How to Create an ARP Connector
Intro
Dremio’s Advanced Relational Pushdown (ARP) framework allows data consumers and developers to create custom relational connectors for those cases where data is stored in uncommon locations. Using the ARP framework not only allows you to create better connectors with improved push-down abilities but it also provides a way to develop connectors more efficiently. In this tutorial we will walk through the steps of using the ARP connector template to develop a connector, we will discuss best practices, things to avoid, potential problems and how to fix them.
Assumptions
For this tutorial we will use the latest deployment of Dremio which you can download from our deploy page. Also, for the purposes of this tutorial we will use SQLite, a software library that provides a lightweight serverless relational database management system. You can obtain its JDBC driver from their Github page.
Setting Things Up
Before we start working on our SQLite connector, let’s take a look at what are the steps that we will take to get this connector ready to go. There are two files that are necessary for the creation of an ARP-based plugin:
- Storage plugin configuration: [data source]Conf.java
- Plugin ARP YAML file: [data source].arp.yaml
The storage plugin configuration file tells Dremio what the name of the plugin should be, what connection options should be displayed in the source UI such as host address, user credentials, etc., what the name of the ARP file is, which JDBC driver to use and how to make a connection to the JDBC driver.
The Plugin ARP YAML file is what is used to modify the SQL queries that are sent to the JDBC driver, allowing you to specify support for different data types and functions, as well as rewrite them if tweaks need to be made for your specific data source.
The ARP file is broken down into several sections:
Metadata: This section outlines some high level metadata about the plugin.
Syntax: This section allows for specifying some general syntax items like the identifier quote character.
Data Types: This section outlines which data types are supported by the plugin, their names as they appear in the JDBC driver, and how they map to Dremio types.
Relational Algebra: This section is divided up into a number of other subsections:
- Aggregation: Specify what aggregate functions, such as SUM, MAX, etc, are supported and what signatures they have. You can also specify a rewrite to alter the SQL for how this is issued.
- except/project/join/sort/union/union_all/values: These sections indicate if the specific operation is supported or not.
- Expressions: This section outlines general operations that are supported. The main sections are:
- Operators: Outlines which scalar functions, such as SIN, SUBSTR, LOWER, etc, are supported, along with the signatures of these functions which are supported. Finally, you can also specify a rewrite to alter the SQL for how this is issued.
- Variable_length_operators: The same as operators, but allows specification of functions which may have a variable number of arguments, such as AND and OR.
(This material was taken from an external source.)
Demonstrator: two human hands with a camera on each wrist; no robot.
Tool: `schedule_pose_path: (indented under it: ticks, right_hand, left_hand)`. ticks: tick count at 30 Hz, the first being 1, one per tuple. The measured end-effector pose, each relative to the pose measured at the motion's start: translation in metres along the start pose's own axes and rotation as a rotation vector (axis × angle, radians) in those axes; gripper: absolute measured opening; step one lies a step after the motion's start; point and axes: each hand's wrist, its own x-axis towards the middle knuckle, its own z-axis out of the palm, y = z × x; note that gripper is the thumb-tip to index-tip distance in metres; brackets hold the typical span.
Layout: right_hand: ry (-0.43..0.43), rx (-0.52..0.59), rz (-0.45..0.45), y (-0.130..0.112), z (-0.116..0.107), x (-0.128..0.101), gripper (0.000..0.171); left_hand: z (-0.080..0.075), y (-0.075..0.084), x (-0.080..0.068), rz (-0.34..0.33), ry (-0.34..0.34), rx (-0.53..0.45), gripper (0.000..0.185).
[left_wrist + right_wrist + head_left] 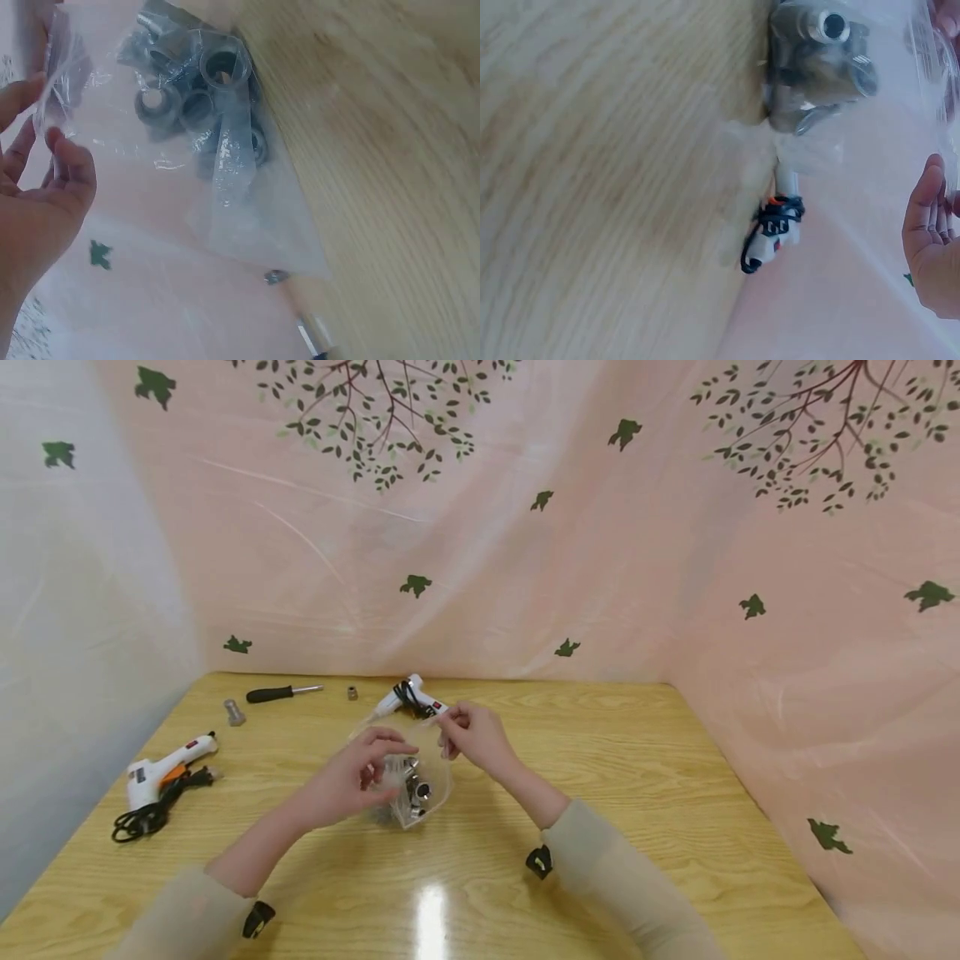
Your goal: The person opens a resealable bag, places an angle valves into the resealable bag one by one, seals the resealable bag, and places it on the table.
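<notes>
A clear plastic bag (442,793) with several shiny metal pipe fittings (422,791) inside stands near the table's middle, its mouth upward. My left hand (358,777) is at the bag's left side, thumb and fingers spread apart; in the left wrist view its fingertips (69,156) are right at the bag's rim. Opposite it, my right hand (477,739) pinches the bag's upper edge between thumb and fingers. More ring-shaped fittings (199,109) show through the plastic in the left wrist view.
Behind the bag lies a white glue gun (411,695) with its black cord wrapped round it. Another glue gun (153,781) lies at the left. Toward the back left are a bolt (234,712), a screwdriver (281,693) and a small metal nut (352,693).
</notes>
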Motion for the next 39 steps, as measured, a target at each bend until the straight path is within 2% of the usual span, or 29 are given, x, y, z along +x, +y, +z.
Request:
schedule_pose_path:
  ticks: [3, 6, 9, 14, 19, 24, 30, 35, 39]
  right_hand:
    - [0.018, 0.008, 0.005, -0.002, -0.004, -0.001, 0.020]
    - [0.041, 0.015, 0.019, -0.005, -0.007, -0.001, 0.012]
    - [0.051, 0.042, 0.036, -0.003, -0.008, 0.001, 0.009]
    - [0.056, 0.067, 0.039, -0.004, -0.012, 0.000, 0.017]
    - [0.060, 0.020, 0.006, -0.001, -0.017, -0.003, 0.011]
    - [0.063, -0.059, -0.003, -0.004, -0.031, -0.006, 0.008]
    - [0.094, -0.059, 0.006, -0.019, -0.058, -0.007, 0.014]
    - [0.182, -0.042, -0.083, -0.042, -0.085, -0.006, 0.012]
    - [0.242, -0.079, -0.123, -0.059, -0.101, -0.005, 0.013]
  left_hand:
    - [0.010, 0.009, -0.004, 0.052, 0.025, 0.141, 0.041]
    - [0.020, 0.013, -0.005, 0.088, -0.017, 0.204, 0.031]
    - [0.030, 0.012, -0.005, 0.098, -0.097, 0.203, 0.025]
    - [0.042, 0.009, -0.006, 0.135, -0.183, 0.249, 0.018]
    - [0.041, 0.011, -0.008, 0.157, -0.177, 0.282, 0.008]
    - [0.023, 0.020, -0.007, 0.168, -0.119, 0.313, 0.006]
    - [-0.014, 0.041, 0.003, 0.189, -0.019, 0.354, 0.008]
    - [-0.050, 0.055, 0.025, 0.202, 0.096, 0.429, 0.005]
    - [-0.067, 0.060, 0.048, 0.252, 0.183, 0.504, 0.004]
If an operation or function is not specified in the ARP file, then Dremio will handle the operation itself. Any operations which are indicated as supported but need to be stacked on operations which are not will not be pushed down to the SQL query.
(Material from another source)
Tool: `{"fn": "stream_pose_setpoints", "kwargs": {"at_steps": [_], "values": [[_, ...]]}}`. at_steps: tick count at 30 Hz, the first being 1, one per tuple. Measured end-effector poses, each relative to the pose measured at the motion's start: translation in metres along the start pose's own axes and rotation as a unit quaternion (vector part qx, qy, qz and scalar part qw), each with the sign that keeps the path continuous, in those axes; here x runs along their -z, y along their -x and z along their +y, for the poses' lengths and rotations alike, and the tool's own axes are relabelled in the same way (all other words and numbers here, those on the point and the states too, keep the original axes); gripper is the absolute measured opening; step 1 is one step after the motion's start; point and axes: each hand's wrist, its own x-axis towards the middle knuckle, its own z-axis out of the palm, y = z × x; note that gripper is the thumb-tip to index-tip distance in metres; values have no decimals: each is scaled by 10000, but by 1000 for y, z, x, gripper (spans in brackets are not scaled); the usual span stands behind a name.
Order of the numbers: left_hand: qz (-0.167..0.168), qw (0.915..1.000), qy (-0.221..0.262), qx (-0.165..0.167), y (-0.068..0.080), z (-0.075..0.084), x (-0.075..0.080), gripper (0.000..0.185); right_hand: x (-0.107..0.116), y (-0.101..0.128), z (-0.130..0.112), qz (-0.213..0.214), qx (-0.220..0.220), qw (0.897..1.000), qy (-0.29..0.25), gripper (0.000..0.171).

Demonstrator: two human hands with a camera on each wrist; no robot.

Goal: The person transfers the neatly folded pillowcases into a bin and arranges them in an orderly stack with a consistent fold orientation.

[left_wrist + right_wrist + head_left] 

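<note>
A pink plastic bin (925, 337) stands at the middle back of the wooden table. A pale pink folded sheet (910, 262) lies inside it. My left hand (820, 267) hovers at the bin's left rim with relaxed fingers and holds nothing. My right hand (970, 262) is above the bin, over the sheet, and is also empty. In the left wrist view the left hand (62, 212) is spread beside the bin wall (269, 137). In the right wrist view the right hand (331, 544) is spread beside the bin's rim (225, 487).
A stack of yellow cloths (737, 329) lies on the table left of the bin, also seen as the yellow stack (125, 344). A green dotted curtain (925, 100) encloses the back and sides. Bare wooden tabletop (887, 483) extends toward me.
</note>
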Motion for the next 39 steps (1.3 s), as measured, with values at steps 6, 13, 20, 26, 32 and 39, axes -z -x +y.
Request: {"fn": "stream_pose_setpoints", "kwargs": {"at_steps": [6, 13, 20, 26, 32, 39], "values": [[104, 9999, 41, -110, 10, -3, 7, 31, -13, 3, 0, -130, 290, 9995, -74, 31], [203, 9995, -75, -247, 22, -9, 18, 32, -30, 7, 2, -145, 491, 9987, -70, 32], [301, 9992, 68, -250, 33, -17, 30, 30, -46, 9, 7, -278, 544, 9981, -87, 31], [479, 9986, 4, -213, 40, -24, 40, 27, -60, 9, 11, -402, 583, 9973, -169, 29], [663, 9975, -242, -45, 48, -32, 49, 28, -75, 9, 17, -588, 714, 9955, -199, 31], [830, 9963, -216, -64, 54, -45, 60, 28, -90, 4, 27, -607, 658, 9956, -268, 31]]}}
Understanding the ARP Template
The conf or Storage Plug-in file for the ARP connector provides Dremio with the necessary information about the JDBC driver that we will use, the name of the connector, GUI connection options and much more. In this section I’ll identify which elements were edited to work with SQLite. At first, if you are not a day-to-day coder, this file might look intimidating, but the changes needed are very straightforward and foolproof. Open the SqliteConf.java file and notice every instance of Sqlite.
Line 38
@SourceType(value = "SQLITE", label = "SQLite")
Line 39
public class SqliteConf extends AbstractArpConf<SqliteConf> {
And Line 40
private static final String ARP_FILENAME = "arp/implementation/sqlite-arp.yaml";
In addition to these lines, we have indicated the JDBC driver class for the driver that we will use in line 43:
Note that this driver class is different for each data source, you will need to look up in your source’s documentation to see what is the driver class for that source.
private static final String DRIVER = "org.sqlite.JDBC";
Now we need to enable the GUI fields for the connection parameters. In this case SQLite only needs the following parameters: Database and Record fetch size.
@NotBlank
@Tag(1)
@DisplayMetadata(label = "Database")
public String database;
@Tag(2)
@DisplayMetadata(label = "Record fetch size")
@NotMetadataImpacting
public int fetchSize = 200;
These lines will be responsible for the following items in the GUI
By default, each field is considered “metadata impacting”, which means that a change of the value of that field could result in different metadata that Dremio will see. For example, the service account username would be metadata impacting because different users could have different permissions and therefore see different objects. The @NotMetadataImpacting tag tells Dremio that this field is not considered “metadata impacting”.
Setting Up the Database URL
Before continuing with this step, read the documentation for your data source and find out what is the correct structure for its JDBC URL, in the case of SQLite it is: org.sqlite.JDBC Because we are capturing the database name only in the UI, we need to provide that value to the JDBC URL in the toJdbcConnectionString class, to do so, make sure the variable names inside this class match the names of the parameters captured in the section above. In our case the class will look as follows:
@VisibleForTesting
public String toJdbcConnectionString() {
final String database = checkNotNull(this.database, "Missing database.");
return String.format("jdbc:sqlite:%s", database);
Save and close the file.
Editing The Plug-in ARP File
This file is used to modify the SQL queries that are sent to the JDBC driver, here we will indicate what are the different data types supported as well as SQL functions supported by the datasource. It is a good practice to check the datasource’s documentation to look for this information. You can see the original file here. In lines 19, and 20 we indicate the name of the API as well as the datasource that we will use.
metadata:
# Manually Configured Metadata Section.
name: SQLITE
apiname: sqlite
spec_version: '1'
The syntax section allows for specifying some general syntax items like the identifier quote character.
syntax:
# Manually Configured Syntax Section.
identifier_quote: '"'
identifier_length_limit: 128
allows_boolean_literal: false
map_boolean_literal_to_bit: false
supports_catalogs: false
supports_schemas: false
Now we can move on to the data_types section, this part of the file outlines which data types are supported by the plugin, their names as they appear in the JDBC driver, and how they map to Dremio types. You will need to refer to your data source’s documentation to complete the mapping.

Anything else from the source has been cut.